Élie Durousseau : « je suis en pleine repolitisation »

Élie est circassien. Arrivé le premier jour de l’occupation du Grand Théâtre de Lorient, il fait aujourd’hui partie des piliers du mouvement qui dure depuis 29 jours, comme Clara Diaz Marquez. Le Peuple breton lui consacre un portrait.

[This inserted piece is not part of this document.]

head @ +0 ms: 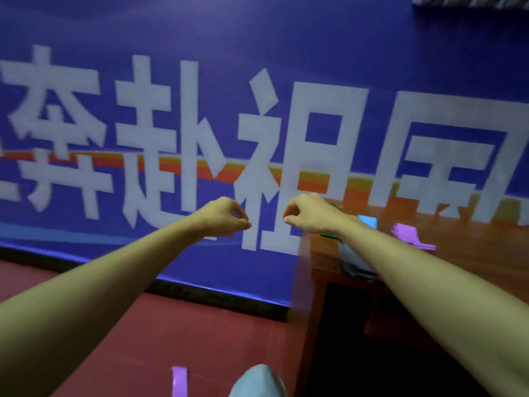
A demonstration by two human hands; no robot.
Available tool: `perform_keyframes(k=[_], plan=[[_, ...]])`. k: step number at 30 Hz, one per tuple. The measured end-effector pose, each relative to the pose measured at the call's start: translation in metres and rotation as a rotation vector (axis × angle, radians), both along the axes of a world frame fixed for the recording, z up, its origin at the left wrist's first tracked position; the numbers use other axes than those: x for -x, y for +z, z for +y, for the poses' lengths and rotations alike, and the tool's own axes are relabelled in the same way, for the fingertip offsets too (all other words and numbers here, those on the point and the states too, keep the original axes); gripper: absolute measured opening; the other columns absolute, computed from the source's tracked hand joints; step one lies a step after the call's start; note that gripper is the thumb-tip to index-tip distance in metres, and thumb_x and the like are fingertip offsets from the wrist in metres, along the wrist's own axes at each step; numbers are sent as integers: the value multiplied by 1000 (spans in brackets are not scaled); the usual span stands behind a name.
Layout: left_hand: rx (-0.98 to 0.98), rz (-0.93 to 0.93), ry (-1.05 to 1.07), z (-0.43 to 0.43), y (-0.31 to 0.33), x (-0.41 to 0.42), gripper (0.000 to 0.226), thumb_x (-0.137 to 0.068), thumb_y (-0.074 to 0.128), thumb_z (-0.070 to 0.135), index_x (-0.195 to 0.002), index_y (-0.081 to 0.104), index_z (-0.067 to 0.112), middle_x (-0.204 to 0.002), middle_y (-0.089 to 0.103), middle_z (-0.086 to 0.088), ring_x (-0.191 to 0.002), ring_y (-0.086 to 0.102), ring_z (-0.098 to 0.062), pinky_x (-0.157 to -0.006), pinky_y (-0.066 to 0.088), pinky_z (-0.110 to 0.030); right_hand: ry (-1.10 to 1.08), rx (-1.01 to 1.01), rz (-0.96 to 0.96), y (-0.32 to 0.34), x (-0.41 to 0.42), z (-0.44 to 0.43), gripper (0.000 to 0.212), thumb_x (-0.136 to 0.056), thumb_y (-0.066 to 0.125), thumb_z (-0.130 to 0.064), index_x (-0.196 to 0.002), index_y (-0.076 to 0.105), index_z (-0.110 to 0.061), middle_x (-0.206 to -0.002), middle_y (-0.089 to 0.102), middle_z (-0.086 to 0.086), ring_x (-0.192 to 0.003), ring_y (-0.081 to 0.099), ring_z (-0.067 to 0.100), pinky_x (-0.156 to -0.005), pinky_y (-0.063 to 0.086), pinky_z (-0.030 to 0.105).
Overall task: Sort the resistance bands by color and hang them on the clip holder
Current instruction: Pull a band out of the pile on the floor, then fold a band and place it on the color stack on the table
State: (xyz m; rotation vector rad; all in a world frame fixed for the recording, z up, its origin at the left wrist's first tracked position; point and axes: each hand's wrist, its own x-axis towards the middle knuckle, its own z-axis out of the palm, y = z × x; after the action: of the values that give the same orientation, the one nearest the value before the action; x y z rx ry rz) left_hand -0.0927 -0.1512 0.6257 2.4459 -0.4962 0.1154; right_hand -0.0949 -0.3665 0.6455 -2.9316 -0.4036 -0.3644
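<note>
Plainly both arms are stretched forward, with the hands raised side by side in front of a blue banner (171,32) that bears large white characters. The left hand (226,216) has its fingers curled in, and its thumb tip meets the forefinger. The right hand (307,214) mirrors it close by, with a small gap between the two. Nothing shows in either pinch, yet the view is blurred, so whether something thin is held there cannot be told.

To the right stands a wooden table (472,253), pushed against the banner. On it lie the resistance bands: a blue band (367,221) just behind the right wrist, a heap of purple bands (412,236) beside that, and a thin green band (329,235) at the near edge, partly hidden by the forearm. A grey folded item (355,259) lies on the table under the same forearm.

Lower down, one more purple strip (179,381) shows upright at the bottom edge, over the red floor (200,325). The clip holder cannot be made out.
</note>
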Motion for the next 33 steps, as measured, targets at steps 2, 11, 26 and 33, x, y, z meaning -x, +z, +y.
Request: perform_keyframes(k=[2,11,26,33], plan=[[2,52,28,39,-17,-6,12,-89,63,20,-94,70,11,-79,70,-8,-70,67,-19,-58,47,-20,59,61,64,-15,-16,39,17,-90,59,-20,-98,72,-11,-98,72,3,-84,63,13,-76,47,23],[134,302,148,150,-153,-48,4,-88,64,13,-91,66,12,-79,63,-9,-68,61,-18,-51,42,-12,221,177,357,-143,-87,149,18,-89,58,-25,-103,68,-18,-107,69,2,-102,61,20,-89,51,36],[221,792,241,160,-436,-151,19,-87,57,2,-72,61,13,-64,57,-2,-51,54,-7,-57,44,-20,141,38,884,-452,-189,173,15,-87,60,-19,-95,72,-14,-101,72,7,-101,63,22,-87,46,27],[283,963,411,136,-564,-182,15,-91,50,7,-81,62,6,-78,60,-11,-60,57,-19,-52,43,-19,-155,-132,1063,-615,-195,172,17,-85,58,-12,-93,73,-16,-105,72,10,-106,63,26,-86,46,28]])
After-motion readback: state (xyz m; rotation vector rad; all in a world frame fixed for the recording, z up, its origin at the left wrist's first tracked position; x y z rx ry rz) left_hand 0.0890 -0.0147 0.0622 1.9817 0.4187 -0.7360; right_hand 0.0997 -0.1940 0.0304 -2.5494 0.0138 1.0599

Élie vit à Melrand, dans une caravane, sur une ferme maraîchère. Il aime cette vie alternative, mais il a conscience aussi de sa précarité. « Je suis en pleine repolitisation. Je me refais une culture militante. C’est un monde qui m’attire. Pendant longtemps, c’est resté très théorique pour moi, mais depuis quelques mois, je me suis dit qu’il fallait que je mette mes actes en conformité avec mes idées. J’ai organisé avec Étienne une manifestation à Pontivy, juste avant le 4 mars, date de l’occupation du théâtre de l’Odéon à Paris. Elle était centrée sur des problématiques propres au monde du spectacle », explique Élie.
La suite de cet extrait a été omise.